Norman nodded, waited for more, but she returned to her sweeping and he walked down the long passage to the dining room. Too late for lunch, too early for dinner, he sat, elbows on
the table, head in his hands. Horrie brought him a pint of ale and didn't stay to talk. He'd been around pubs long enough to know there was no place for a man to go at times but into a pot of beer.
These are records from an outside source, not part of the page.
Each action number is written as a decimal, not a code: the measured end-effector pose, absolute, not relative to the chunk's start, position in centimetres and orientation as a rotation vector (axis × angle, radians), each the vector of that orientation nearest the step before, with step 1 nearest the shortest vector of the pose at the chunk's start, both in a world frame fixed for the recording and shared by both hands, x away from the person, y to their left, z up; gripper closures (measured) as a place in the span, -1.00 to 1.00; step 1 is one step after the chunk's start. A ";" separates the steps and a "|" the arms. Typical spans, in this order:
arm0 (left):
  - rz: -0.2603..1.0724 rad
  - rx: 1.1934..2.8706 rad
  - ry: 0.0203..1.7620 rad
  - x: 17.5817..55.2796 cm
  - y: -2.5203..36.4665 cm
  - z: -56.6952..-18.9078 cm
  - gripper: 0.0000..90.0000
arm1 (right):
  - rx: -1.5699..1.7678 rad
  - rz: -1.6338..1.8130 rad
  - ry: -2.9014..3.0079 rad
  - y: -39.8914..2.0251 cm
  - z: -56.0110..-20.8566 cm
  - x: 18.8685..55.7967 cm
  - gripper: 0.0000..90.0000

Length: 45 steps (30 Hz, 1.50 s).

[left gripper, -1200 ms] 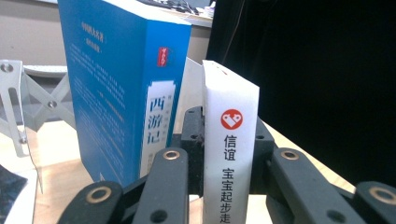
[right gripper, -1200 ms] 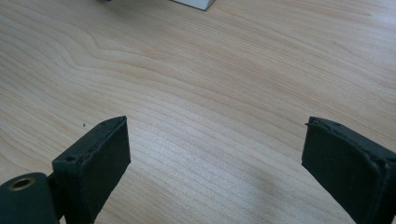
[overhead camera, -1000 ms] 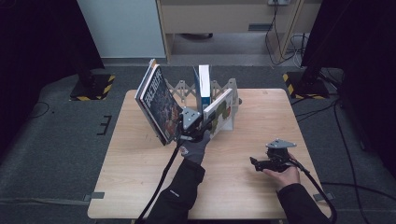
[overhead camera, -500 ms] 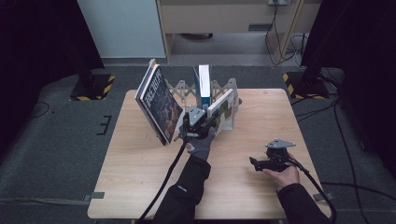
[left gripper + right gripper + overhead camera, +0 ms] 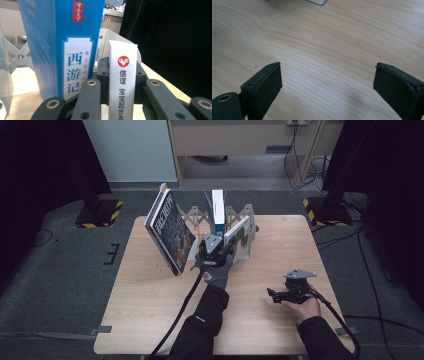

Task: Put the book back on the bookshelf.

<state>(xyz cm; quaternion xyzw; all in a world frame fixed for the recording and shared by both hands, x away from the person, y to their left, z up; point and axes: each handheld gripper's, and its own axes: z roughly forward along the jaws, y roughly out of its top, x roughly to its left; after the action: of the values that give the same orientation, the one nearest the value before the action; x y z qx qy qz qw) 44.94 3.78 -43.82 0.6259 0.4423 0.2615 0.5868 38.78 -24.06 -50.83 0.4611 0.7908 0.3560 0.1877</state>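
Note:
My left gripper (image 5: 216,245) (image 5: 121,78) is shut on a thin white book (image 5: 236,231) (image 5: 123,82), its pads pressed on both covers near the spine. The book stands in the folding white book rack (image 5: 248,246), next to an upright blue book (image 5: 218,208) (image 5: 62,45). The rack's rounded end plate (image 5: 106,41) rises just behind the white book. My right gripper (image 5: 275,294) (image 5: 327,82) rests low over the bare wooden table (image 5: 317,42) at the front right, open, with nothing between its fingers.
A large illustrated book (image 5: 169,233) leans tilted at the rack's left end. The rack's scissor struts (image 5: 192,215) span behind the books. The table (image 5: 150,320) is ringed by dark floor, with hazard-striped stands at the back corners.
My left hand has pushed the white book a little farther into the rack and lower. The right hand has stayed still.

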 end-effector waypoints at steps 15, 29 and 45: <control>0.644 1.456 1.053 45.9 2.3 -44.5 0.65 | 1.294 1.006 2.229 -24.1 -50.8 38.8 -0.80; 0.667 1.465 1.068 46.1 1.6 -46.0 0.64 | 1.294 1.002 2.227 -24.1 -50.9 38.7 -0.79; 0.641 1.536 1.027 43.9 1.8 -47.5 0.58 | 1.277 0.996 2.239 -23.9 -50.9 38.7 -0.78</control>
<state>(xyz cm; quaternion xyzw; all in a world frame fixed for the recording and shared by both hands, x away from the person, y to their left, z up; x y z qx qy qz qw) 43.91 1.80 -47.53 0.6515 0.4355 0.2717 0.5587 38.66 -23.92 -50.90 0.4538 0.7959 0.3540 0.1881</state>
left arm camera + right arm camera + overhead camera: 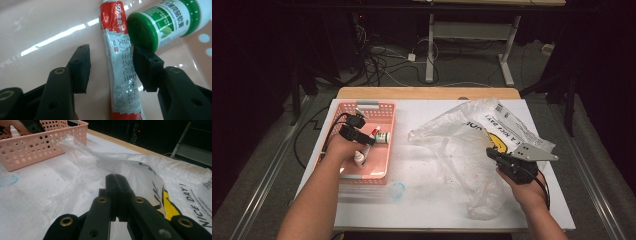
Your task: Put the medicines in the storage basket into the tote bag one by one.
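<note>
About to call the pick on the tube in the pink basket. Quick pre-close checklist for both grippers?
1. Tube between the jaws of the left gripper: ok, it runs lengthwise through the gap.
2. Pads pressing on the tube: not ok, gaps on both sides, jaws open.
3. Clearance on the green-capped bottle: not ok, its cap sits right at one jaw's tip and may get nudged.
4. Right gripper shut on the plastic bag: ok, jaws together with film pinched at the tips.
5. Bag mouth open enough for a drop: cannot tell.
6. Pink basket flat on the table: ok.
</note>
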Motion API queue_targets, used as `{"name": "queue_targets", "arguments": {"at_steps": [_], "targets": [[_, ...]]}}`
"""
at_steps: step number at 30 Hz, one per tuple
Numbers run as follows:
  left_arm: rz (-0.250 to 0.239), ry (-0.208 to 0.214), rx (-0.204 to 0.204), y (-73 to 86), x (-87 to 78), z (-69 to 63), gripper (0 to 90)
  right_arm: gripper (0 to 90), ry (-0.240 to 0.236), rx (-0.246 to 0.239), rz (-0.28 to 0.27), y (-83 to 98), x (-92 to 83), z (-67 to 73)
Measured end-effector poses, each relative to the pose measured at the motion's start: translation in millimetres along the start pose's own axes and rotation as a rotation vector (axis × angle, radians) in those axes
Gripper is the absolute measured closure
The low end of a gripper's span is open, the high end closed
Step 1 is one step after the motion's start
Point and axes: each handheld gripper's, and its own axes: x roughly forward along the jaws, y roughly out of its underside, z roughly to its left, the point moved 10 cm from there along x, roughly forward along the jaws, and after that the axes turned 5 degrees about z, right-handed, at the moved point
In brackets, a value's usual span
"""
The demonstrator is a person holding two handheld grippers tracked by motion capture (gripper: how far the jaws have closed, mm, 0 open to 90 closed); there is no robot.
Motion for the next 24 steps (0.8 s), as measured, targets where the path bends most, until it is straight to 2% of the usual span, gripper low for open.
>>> {"name": "queue_targets", "arguments": {"at_steps": [4, 7, 10, 20, 24], "targets": [[0.037, -0.061, 0.033, -1.1, 0.5, 5.3, 50.9, 90.0, 0.000, 0.002, 0.006, 1.7, 0.9, -0.1], [0.032, -0.056, 0.013, -0.5, -0.3, 9.0, 59.4, 90.0, 0.000, 0.002, 0.005, 1.6, 0.7, 0.1], [0.032, -0.063, 0.014, 0.6, -0.9, 10.3, 67.4, 90.0, 0.000, 0.003, 0.007, 2.3, 0.5, 0.1], [0.029, -0.050, 0.016, 3.1, -2.9, 10.5, 69.1, 90.0, -0.001, 0.005, 0.003, 2.1, 0.5, -0.2], [0.001, -0.055, -0.004, 4.3, -7.6, 11.1, 69.2, 90.0, -0.001, 0.011, -0.002, 1.0, 0.2, -0.9]]}}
He'd poured more pots before Jenny found her father, and later returned with Jim Hooper. They poured Norman into one of Horrie's beds in the back sleep-out.

PILLS, PAIN AND NEWSPAPER

He'd left three pills in her medicine glass, but by Monday morning they were gone and he'd brought no more. She knew where he was. There were few in town unaware that Norman Morrison had taken a room at the hotel, that Jennifer was staying with Maisy Macdonald. Amber went to Charlie's to buy a pound of butter and four of sugar, and all eyes stared at her.